On the other hand, when only one type of antioxidant was used for the ethylene polymer (Comparative Examples 1 and 2) or when a generally used phenolic antioxidant was used (Comparative Examples 3 and 4), the change in the yield point stress Is remarkably large. This leads to deterioration of the physical properties of radiation sterilized molded articles, which may be difficult to use as a result.

When the phosphorus antioxidant was used alone (Comparative Example 1), it was found that the factors causing discoloration were not included and the degree of change in yellowness was somewhat low, but the change in physical properties occurred at a higher level than in the Examples. It is also seen that the use of a general phenol antioxidant and an amine antioxidant (Comparative Example 4) significantly change the physical properties and the yellowness as compared with the Examples. When the HALS-based UV stabilizer was additionally used (Comparative Example 5), the difference in the degree of change in physical properties was low, but the degree of change in yellowness was remarkably large.

On the other hand, when a phenol antioxidant or a UV stabilizer is used (Comparative Examples 3 to 5), the thermal stability is excellent, but it is difficult to apply because of high physical properties and color change after irradiation. On the other hand, the present invention can be applied to a resin composition in which an amine-based antioxidant and a phosphorus-based antioxidant (Examples 1 and 2) are effectively mixed with radiation-resistant materials, but when thermal stability and long- Bis (2,4-ditert-butylphenylphosphinophenyl) phenyl] -bis (2,4-ditert-butylphenol) phosphine (Example 2) (DYI) of not more than 2, preferably not more than 1, more preferably not more than 0.5, as measured by a differential scanning calorimeter.

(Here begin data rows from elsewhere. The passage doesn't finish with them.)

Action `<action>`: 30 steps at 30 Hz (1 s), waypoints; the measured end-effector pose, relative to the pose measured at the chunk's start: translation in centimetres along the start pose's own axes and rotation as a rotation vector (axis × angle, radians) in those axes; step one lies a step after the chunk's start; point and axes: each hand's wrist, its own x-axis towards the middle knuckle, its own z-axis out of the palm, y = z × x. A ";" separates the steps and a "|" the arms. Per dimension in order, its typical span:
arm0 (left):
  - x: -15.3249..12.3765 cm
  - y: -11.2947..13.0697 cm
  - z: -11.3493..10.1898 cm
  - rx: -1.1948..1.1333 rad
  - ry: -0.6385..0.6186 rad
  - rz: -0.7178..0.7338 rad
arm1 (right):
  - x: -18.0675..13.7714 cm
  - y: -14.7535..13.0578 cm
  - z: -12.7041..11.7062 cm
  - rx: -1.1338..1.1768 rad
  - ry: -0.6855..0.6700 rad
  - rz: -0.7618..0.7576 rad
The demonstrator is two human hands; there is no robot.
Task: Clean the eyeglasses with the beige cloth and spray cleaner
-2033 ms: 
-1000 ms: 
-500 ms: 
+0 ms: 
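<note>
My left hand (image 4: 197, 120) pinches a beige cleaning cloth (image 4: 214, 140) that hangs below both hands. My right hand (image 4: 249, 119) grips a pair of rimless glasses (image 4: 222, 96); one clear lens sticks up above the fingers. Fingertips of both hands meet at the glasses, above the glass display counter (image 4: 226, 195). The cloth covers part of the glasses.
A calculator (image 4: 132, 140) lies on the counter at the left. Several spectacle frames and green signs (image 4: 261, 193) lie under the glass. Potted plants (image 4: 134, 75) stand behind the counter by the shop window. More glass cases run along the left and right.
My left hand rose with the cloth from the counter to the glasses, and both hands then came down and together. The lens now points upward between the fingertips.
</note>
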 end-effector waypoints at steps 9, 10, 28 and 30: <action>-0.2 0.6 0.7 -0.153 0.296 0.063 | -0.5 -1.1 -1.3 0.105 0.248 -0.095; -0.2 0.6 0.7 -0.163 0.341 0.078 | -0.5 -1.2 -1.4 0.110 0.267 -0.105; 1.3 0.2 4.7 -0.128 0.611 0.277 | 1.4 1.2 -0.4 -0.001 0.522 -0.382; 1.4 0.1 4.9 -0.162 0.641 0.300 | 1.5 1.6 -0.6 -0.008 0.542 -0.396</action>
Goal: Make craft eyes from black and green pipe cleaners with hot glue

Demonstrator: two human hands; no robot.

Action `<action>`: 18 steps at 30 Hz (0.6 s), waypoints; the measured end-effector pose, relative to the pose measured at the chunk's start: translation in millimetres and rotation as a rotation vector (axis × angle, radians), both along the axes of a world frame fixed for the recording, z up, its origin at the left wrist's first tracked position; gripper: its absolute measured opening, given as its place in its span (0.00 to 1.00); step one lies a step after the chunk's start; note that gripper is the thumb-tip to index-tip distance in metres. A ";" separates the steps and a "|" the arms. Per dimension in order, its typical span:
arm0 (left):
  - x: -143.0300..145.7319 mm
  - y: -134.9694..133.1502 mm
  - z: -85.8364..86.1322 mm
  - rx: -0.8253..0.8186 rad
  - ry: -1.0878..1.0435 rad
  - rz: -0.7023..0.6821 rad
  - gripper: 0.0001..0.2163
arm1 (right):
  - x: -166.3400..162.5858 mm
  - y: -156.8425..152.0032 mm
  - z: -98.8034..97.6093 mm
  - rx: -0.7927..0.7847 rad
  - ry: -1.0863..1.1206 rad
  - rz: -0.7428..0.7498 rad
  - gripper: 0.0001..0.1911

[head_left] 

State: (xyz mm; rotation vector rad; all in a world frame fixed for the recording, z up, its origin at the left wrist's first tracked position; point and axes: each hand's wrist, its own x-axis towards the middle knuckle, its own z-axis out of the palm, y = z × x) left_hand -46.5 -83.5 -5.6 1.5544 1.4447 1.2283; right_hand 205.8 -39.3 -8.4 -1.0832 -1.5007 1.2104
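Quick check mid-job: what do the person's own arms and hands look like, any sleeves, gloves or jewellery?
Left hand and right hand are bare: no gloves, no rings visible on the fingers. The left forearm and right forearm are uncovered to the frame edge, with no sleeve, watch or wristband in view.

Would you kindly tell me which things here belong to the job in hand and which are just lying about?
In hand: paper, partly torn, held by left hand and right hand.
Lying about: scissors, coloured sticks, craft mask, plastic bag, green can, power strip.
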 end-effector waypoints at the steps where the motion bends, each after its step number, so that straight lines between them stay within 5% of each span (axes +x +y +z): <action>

As described above, it was confirmed that the resin which effectively mixed the amine-based antioxidant, the biphenol-based antioxidant and the phosphorus-based antioxidant, into the ethylene polymer was remarkably low in physical properties and color change after irradiation. And the results are shown in Fig.

While the preferred embodiments of the present invention have been disclosed for illustrative purposes, those skilled in the art will appreciate that various modifications, additions and substitutions are possible, Such modifications and changes are to be considered as falling within the scope of the following claims.

Claims (6)

(A) 100 parts by weight of a polyethylene polymer having a melt index (190 占 폚, 2.16 kg) of 0.035 to 60 g / 10 min and a density of 0.850 to 0.970 g / cm3;
(B) 0.01 to 0.1 parts by weight of an amine antioxidant; And
(C) 0.03 to 0.08 part by weight of a phosphorus-containing antioxidant;
Wherein the radiation-resistant polyethylene resin composition comprises:
Wherein the rate of change in yield point stress is 10% or less, the rate of change in yellowness is 20% or less, and the rate of change in total light transmittance is 3% or less before and after irradiation with radiation. The method according to claim 1,
Wherein the amine-based antioxidant is an alkylamine-based antioxidant. The method according to claim 1,
The phosphorus-based antioxidant may be at least one selected from the group consisting of tris (2,4-di-t-butylphenyl) phosphite or [4- [4-bis (2,4-ditert-butylphenylphosphinophenyl) phenyl] -Deter-butylphenol-silane) phosphane. delete A molded article obtained by processing the radiation-resistant polyethylene resin composition according to any one of claims 1 to 3. 6. The method of claim 5,
Wherein the molded article is a sterilizing plastic article.